▶ Task
Without changing a word, copy every line of the listing below and leave out the images.

▶ Source material
▬▬▬▬▬▬▬▬▬▬

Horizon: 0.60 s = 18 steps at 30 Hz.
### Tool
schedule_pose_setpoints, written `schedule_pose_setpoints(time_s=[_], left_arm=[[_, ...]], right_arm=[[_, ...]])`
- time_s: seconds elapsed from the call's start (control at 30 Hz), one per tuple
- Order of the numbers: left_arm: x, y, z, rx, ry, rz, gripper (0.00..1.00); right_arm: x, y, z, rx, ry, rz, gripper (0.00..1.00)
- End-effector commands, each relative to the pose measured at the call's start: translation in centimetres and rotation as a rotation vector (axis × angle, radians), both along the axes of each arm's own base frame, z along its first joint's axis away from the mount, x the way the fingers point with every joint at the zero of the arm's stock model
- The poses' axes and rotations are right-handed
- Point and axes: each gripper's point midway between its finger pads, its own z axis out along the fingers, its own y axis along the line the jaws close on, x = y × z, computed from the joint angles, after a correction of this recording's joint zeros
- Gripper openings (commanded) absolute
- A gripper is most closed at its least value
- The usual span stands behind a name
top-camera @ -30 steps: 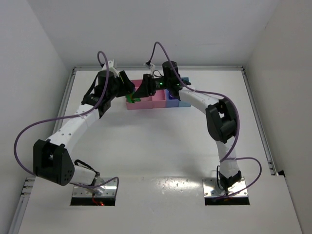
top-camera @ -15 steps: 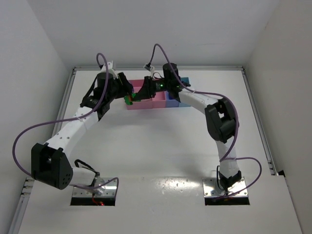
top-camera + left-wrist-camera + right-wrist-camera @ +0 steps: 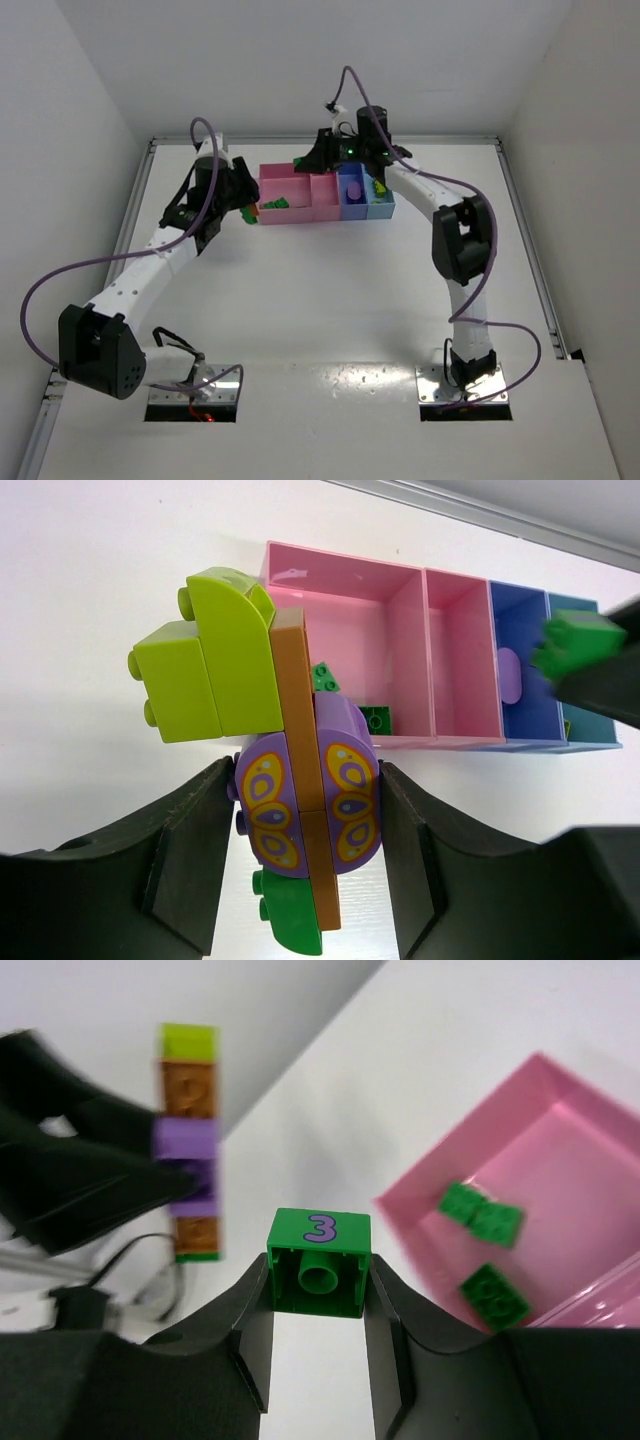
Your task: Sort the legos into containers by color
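Note:
My left gripper [image 3: 305, 820] is shut on a stuck-together stack of legos [image 3: 300, 730]: yellow-green bricks, an orange plate, purple butterfly pieces and a green piece. It hangs left of the wide pink tray [image 3: 272, 172]; the gripper shows in the top view [image 3: 247, 210]. My right gripper [image 3: 320, 1280] is shut on a green brick marked 3 [image 3: 320, 1260] above the wide pink tray's back edge [image 3: 300, 163]. Two green bricks [image 3: 375, 718] lie in that tray. The narrow pink tray [image 3: 323, 195] shows no brick. A purple piece [image 3: 353, 189] lies in the purple-blue tray, a yellow-green piece [image 3: 379, 186] in the light blue tray.
The joined trays sit at the table's far middle, close to the back rail [image 3: 440, 140]. White walls stand on both sides. Purple cables loop off both arms.
The two grippers were together over the wide pink tray. They have drawn apart: the right one went back and right with the green brick, the left one went left with the stack.

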Motion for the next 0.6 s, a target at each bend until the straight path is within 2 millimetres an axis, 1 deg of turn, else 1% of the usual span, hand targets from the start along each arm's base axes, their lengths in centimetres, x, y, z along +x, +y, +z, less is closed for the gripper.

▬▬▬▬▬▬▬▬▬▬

▶ Response for this exercise
Horizon: 0.60 s = 18 steps at 30 Hz.
### Tool
schedule_pose_setpoints, written `schedule_pose_setpoints(time_s=[_], left_arm=[[_, ...]], right_arm=[[_, ...]])`
- time_s: seconds elapsed from the call's start (control at 30 Hz), one per tuple
- Order of the numbers: left_arm: x, y, z, rx, ry, rz, gripper (0.00..1.00); right_arm: x, y, z, rx, ry, rz, gripper (0.00..1.00)
- End-effector commands, each relative to the pose measured at the call's start: translation in centimetres and rotation as a rotation vector (axis × angle, radians), both along the axes of each arm's own base frame, z along its first joint's axis away from the mount, x the way the fingers point with every joint at the zero of the arm's stock model
- The poses' axes and rotations are right-handed
- Point and axes: each gripper's point midway between its finger pads, its own z axis out along the fingers, its own y axis along the line the jaws close on, x = y × z, computed from the joint angles, after a correction of this recording's joint zeros
- Gripper openings (commanded) absolute
- A gripper is most closed at its least value
- The usual span stands behind a name
top-camera @ -30 steps: 
top-camera @ -15 steps: 
top-camera + left-wrist-camera + right-wrist-camera @ +0 steps: 
Your task: Sort the legos into containers by color
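Note:
My left gripper [image 3: 305, 820] is shut on a stuck-together stack of legos [image 3: 300, 730]: yellow-green bricks, an orange plate, purple butterfly pieces and a green piece. It hangs left of the wide pink tray [image 3: 272, 172]; the gripper shows in the top view [image 3: 247, 210]. My right gripper [image 3: 320, 1280] is shut on a green brick marked 3 [image 3: 320, 1260] above the wide pink tray's back edge [image 3: 300, 163]. Two green bricks [image 3: 375, 718] lie in that tray. The narrow pink tray [image 3: 323, 195] shows no brick. A purple piece [image 3: 353, 189] lies in the purple-blue tray, a yellow-green piece [image 3: 379, 186] in the light blue tray.
The joined trays sit at the table's far middle, close to the back rail [image 3: 440, 140]. White walls stand on both sides. Purple cables loop off both arms.
The two grippers were together over the wide pink tray. They have drawn apart: the right one went back and right with the green brick, the left one went left with the stack.
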
Motion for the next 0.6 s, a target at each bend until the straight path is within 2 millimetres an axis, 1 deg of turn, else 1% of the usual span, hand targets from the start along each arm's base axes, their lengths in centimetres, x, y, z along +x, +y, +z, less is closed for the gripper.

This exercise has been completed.